12 de mayo de 2009

Además de todas las objeciones teóricas que se le pueden poner al nacionalismo, ideología reaccionaria como pocas, hay una crítica fundamental de la práctica del nacionalismo en el poder, sobre todo en sociedades post-heroicas, ricas y acomodadas como la nuestra:

Los políticos nacionalistas necesitan exaltar continuamente a su clientela con mensajes apocalípticos, agónicos, tremendistas, que poco tienen que ver con la realidad de la inmensa mayoría de la gente.

Cierto es que este comportamiento no es exclusivo de los nacionalistas, y que en alguna medida lo comparten todos quienes ejercen el poder y temen perderlo (quién no recuerda el dóberman del PSOE en la campaña del 96), pero yo tengo la impresión de que es aún más acusado en los nacionalistas, que atizan incensantemente el miedo a la pérdida de las esencias, de la identidad, y de no sé cuántas otras cualidades de ese tótem, paradójicamente eterno e inmutable, sobre el que gira todo su discurso político: el Pueblo.

Aun sabiendo todo esto, y más teniendo en cuenta particular situación en el País Vasco, no por predecible deja de ser menos vergonzosa la pataleta histérica de Ibarretxe y compañía ahora que (¡por fin!) tienen que abandonar, al menos por un tiempo, el gobierno vasco.

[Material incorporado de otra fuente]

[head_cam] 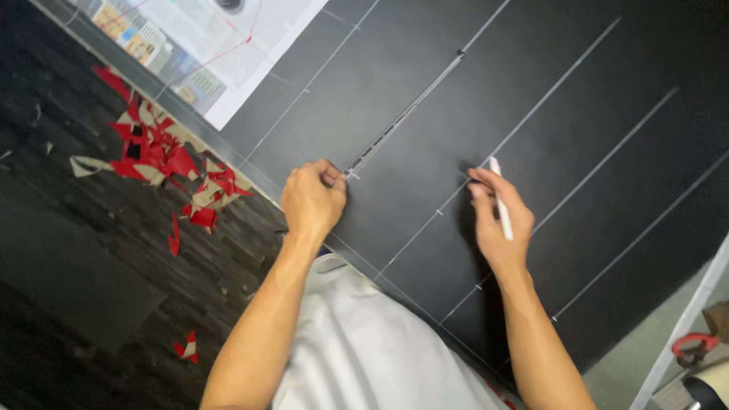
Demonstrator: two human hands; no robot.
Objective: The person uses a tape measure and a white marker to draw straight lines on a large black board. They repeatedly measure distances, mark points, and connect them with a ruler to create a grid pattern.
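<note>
A large black sheet (486, 91) covers the table, marked with several long white chalk lines. My left hand (311, 199) is closed on the near end of a long thin metal ruler (402, 114) that lies along one line near the sheet's edge. My right hand (495, 220) holds a white marking pencil (501, 199), its tip pointing away from me, with the fingertips resting on the sheet beside another line.
Red and beige scraps (163, 163) lie scattered on the dark floor to the left. A printed paper sheet (205, 38) lies at the table's far left corner. A red-handled tool (695, 345) sits at lower right beyond a pale strip.
</note>
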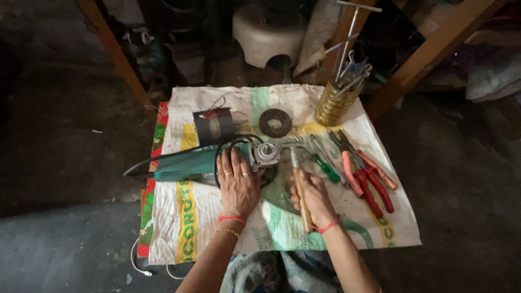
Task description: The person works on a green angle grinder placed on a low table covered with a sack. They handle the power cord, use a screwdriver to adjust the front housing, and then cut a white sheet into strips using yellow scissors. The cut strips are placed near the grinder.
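Note:
A green angle grinder (pixel 190 167) lies on a white woven sack (pixel 282 103), its grey gear head (pixel 266 153) pointing right and its black cord (pixel 163 157) looping over the body. My left hand (pixel 237 182) rests flat on the grinder's body just behind the head. My right hand (pixel 313 196) grips the wooden handle of a hand tool (pixel 304 209) whose metal end (pixel 293 153) reaches up beside the gear head. Red threads circle both wrists.
A dark toothed disc (pixel 275 122) and a black cylindrical motor part (pixel 215 126) lie above the grinder. A green screwdriver (pixel 324 166) and red-handled pliers (pixel 369 182) lie at right. A yellow tin (pixel 335 103) holds several tools. Wooden frame legs (pixel 429 54) stand behind.

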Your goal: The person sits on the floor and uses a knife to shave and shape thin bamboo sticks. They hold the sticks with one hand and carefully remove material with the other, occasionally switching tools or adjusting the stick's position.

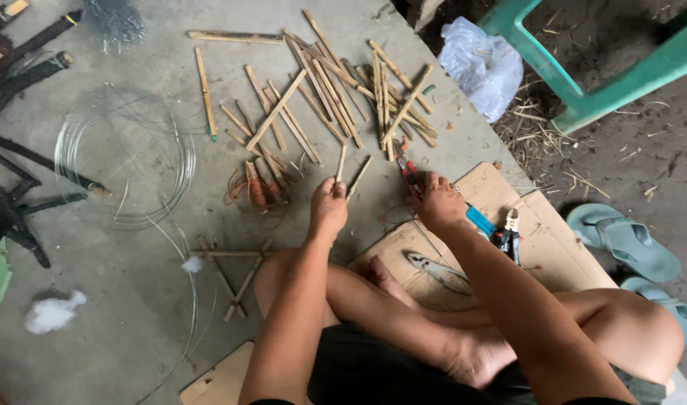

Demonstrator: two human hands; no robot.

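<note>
Head view looks down on a person sitting cross-legged on a concrete floor (133, 315). Left hand (329, 206) is closed around two thin bamboo sticks (348, 171), held upright in a V just below a scattered pile of cut sticks (336, 97). Right hand (436, 202) is clamped on the handles of red pliers (408, 169), whose tip is hard to make out against the litter. The two hands sit apart, near each other. A coil of thin wire (126, 154) lies to the left, faint against the floor. Cardboard (553, 247) under the right arm carries more tools (508, 234), partly hidden by the forearm. A triangle of tied sticks (231, 274) is half covered by the left arm. Green sandals (624, 240) and a green chair (583, 82) are cut off at the frame edge.
</note>
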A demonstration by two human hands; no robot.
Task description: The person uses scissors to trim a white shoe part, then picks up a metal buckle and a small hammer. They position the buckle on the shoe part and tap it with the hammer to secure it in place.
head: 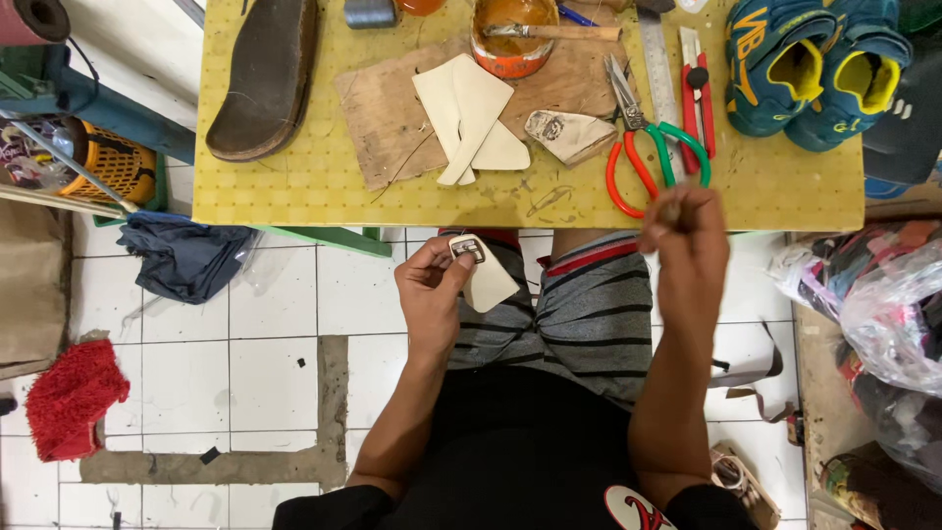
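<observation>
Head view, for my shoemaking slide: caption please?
Left hand holds a cream cutout; right hand pinches something small beside scissors on the yellow table.

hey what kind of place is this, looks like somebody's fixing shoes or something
Probably a small shoe repair or shoemaking bench. On the yellow work table lie a dark shoe sole, cut pale pieces and an orange glue pot with a brush, beside blue shoes.
</observation>
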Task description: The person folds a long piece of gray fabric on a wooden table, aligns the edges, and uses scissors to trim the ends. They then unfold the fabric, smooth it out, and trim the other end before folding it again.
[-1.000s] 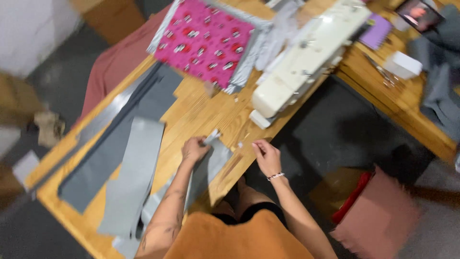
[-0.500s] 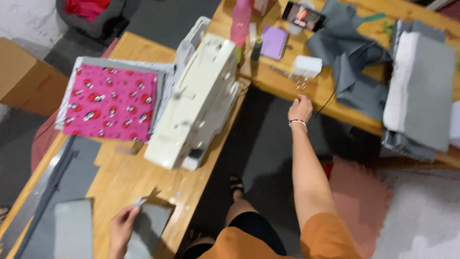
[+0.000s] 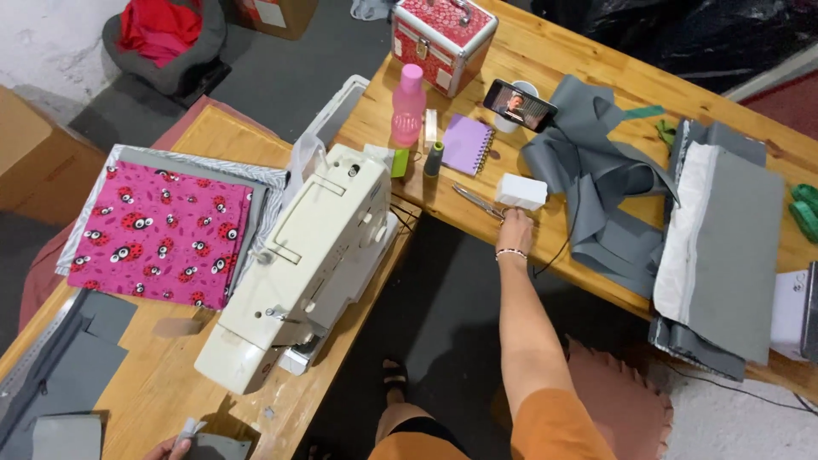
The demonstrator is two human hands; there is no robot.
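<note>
Right hand (image 3: pixel 514 228) is stretched out to the far wooden surface (image 3: pixel 588 77), fingers curled down right at the scissors (image 3: pixel 477 203), which lie flat and just to its left. Can't tell if the grip has actually closed on them or is only touching. A small white box (image 3: pixel 521 191) sits just beyond the fingertips, almost touching. Further out from that hand there's a phone (image 3: pixel 520 106) propped up with its screen lit, a purple spiral notebook (image 3: pixel 467 144), a pink plastic bottle (image 3: pixel 408 105) standing upright with its cap on, and a red patterned case (image 3: pixel 443 30) with metal edges, lid shut, so no idea what's inside. To the right of the hand, loose grey fabric (image 3: pixel 596 196) is heaped up, then a folded grey and white stack (image 3: pixel 724 247).

Left hand (image 3: pixel 170 447) is way down at the frame's bottom edge on the near surface, pinching a small grey fabric piece (image 3: pixel 213 445), grip closed tight on it. Just above that hand sits the white sewing machine (image 3: pixel 298 273), and beyond it a pink ladybird-print fabric (image 3: pixel 162 232) lying flat. A brown cardboard box (image 3: pixel 34 162) stands off at the left on the floor.
</note>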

Ruiz Soroa, tan lúcido como de costumbre, lo expresa perfectamente en su último artículo:

Ibarretxe, como un Alonso de Quijano moderno, y con él medio país, están atrapados en un texto, 'la novela de Euskadi', que cuenta nuestra realidad como un problema desmesurado, tan grande que se resuelve sólo con muertos, revoluciones, secesiones y demás hercúleas contribuciones. Euskadi es así la última novela de caballerías que se lee en serio en Europa, tan en serio que encandila la pasión de unos ciudadanos que, sin embargo, están a la cabeza de Europa en muchísimos indicadores de desarrollo social y humano modernos. Se comprueba en ello la verdad de la que se ha llamado 'ley de la importancia creciente de las sobras': cuanta más positividad existe en una sociedad, cuanto mejor se vive en ella, los restos o sobras de negatividad persistentes en su seno se perciben como más graves e intolerables. Probablemente tenemos menos problemas y conflictos que en ningún momento de nuestra historia pasada, vivimos como nunca nuestros padres soñaron poder hacer, y sin embargo nos sentimos rodeados de problemas y conflictos gigantescos y absorbentes. Si los viéramos como lo que son, como 'sobras' de escasa relevancia objetiva, probablemente los definiríamos mejor. Y los políticos podrían bajarse de la pasión por desfacer entuertos que duran siete mil años y por rescatar a gentiles naciones-doncellas, cerrar por fin la novela y encontrar causas o motores más humildes en la realidad prosaica que nos rodea.